Place datasets under `Data/`:

- **Tabular (47 real-world):**
  - `Data/Classical/<dataset>.npz`
- **NLP (BERT features):**
  - `Data/NLP_by_BERT/<dataset>.npz`
- **CV (ResNet18 features):**
  - `Data/CV_by_ResNet18/<dataset>.npz`
- **Synthetic (generated):**
  - `Data/Synthetic_Datasets/<type>_outliers_datasets/<dataset>_X.csv`
  - `Data/Synthetic_Datasets/<type>_outliers_datasets/<dataset>_y.csv`

## Pipeline A — Tabular Real-World (47 datasets)

1. Run DVM-AD:
   - `python scripts/tabular/run/run_dvmad_realworld_data.py`
2. Run baselines:
   - `python scripts/tabular/run/run_baseline_realworld_data.py`
3. Select best per dataset:
   - `python scripts/tabular/process/Handle_data.py`
4. Copy final 47 CSVs:
   - `python scripts/tabular/process/build_final_47.py`
5. Rank results:
   - `python scripts/tabular/process/Ranking.py`

Outputs:
- Raw: `process_tabular/raw_data/dvmad_result_realworld_data.csv`
- Baseline: `process_tabular/raw_data/Baseline_result_realworld_data.csv`
- Best-per-dataset: `process_tabular/processed_results/dvmad_result_realworld_data.csv`
- Final: `final_results/results/*_tabular_47_datasets.csv`

## Pipeline B — NLP/CV (10 datasets)

1. Run DVM-AD:
   - `python scripts/nlp_cv/run/run_dvmad_realworld_data_nlp_cv.py`
2. Aggregate to 10 datasets:
   - `python scripts/nlp_cv/process/aggregate_nlp_cv_10_datasets.py`
3. Run baselines (per sub-dataset results; file name kept for compatibility):
   - `python scripts/nlp_cv/run/run_baseline_realworld_data_nlp_cv.py`
4. Copy final 10 CSVs:
   - `python scripts/nlp_cv/process/build_final_10.py`

Outputs:
- Raw: `process_nlp_cv/raw_data/dvmad_result_realworld_data.csv`
- Aggregated: `process_nlp_cv/processed_results/dvmad_result_nlp_cv_10_datasets.csv`
- Baseline: `process_nlp_cv/processed_results/Baseline_result_nlp_cv_10_datasets.csv`
- Final: `final_results/results/*_nlp_cv_10_datasets.csv`

Notes:
- Baseline NLP/CV results are **aggregated to 10 groups during ranking** in `scripts/drawing/Ranking.py` (it maps sub-datasets to the 10 groups and averages per model).

## Pipeline C — Synthetic (cluster/global/dependency/local)

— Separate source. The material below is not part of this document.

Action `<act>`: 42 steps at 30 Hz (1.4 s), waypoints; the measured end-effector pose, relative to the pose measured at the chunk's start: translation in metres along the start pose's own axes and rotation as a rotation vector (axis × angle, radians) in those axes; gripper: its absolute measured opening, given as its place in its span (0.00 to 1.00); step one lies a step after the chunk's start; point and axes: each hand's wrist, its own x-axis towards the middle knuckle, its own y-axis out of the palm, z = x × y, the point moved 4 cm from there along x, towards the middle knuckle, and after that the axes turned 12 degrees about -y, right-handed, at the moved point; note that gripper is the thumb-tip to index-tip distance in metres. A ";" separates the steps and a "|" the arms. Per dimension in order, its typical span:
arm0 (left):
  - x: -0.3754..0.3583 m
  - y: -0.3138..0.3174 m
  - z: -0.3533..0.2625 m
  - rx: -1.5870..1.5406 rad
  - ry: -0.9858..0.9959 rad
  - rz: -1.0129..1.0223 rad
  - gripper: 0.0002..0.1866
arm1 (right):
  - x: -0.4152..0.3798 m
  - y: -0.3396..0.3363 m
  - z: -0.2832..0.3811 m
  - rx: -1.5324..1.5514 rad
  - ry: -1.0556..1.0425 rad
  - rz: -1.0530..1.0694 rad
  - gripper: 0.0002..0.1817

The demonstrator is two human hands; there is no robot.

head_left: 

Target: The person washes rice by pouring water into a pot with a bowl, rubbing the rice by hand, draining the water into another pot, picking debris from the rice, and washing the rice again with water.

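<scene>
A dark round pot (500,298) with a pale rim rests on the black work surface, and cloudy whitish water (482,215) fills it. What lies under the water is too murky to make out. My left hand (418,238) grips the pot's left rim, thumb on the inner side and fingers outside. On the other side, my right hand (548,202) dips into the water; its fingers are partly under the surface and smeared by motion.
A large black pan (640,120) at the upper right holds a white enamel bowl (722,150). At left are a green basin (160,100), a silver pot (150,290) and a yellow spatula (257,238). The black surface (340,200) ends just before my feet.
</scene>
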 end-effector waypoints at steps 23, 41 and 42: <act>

1. Generate synthetic datasets (from `Data/Classical/*.npz`):
   - `python scripts/synthetic_data/create_synthetic_data.py`
2. Run DVM-AD on synthetic data:
   - `python scripts/tabular/run/run_dvmad_synthetic_data.py`
3. Run synthetic baselines:
   - `python scripts/tabular/run/run_baseline_synthetic_data.py`
4. Select best per dataset:
   - `python scripts/tabular/process/Handle_data.py`
5. Rank results:
   - `python scripts/tabular/process/Ranking.py`

Outputs:
- Synthetic data: `Data/Synthetic_Datasets/<type>_outliers_datasets/*_X.csv` + `*_y.csv`
- DVM-AD: `process_tabular/raw_data/dvmad_result_<type>_synthetic_data.csv`
- Baseline: `process_tabular/raw_data/Baseline_synthentic_<type>.csv`
- Best-per-dataset: `process_tabular/processed_results/dvmad_result_<type>_synthetic_data.csv`

## Optional: Figures + Tables

After final CSVs and rankings exist:

1. Build ranking files for real-world 10/47 results:
   - `python scripts/drawing/Ranking.py`
2. Plot and summarize:

- `python scripts/drawing/Draw_Boxplot.py`
- `python scripts/drawing/Draw_Boxplot_Time.py`
- `python scripts/drawing/Draw_CDD.py`
- `python scripts/drawing/Table_Average.py`

Outputs:
- `final_results/figures/`
- `final_results/tables/`

## Notes

- All scripts auto-resolve the repo root by locating `process_tabular/`.
- If you only need scripts, use the `.py` files.
- You should take the data preprocessing by yourself
- The import path of Model may vary depending on the OS. Please fix this error on your own if you face this error.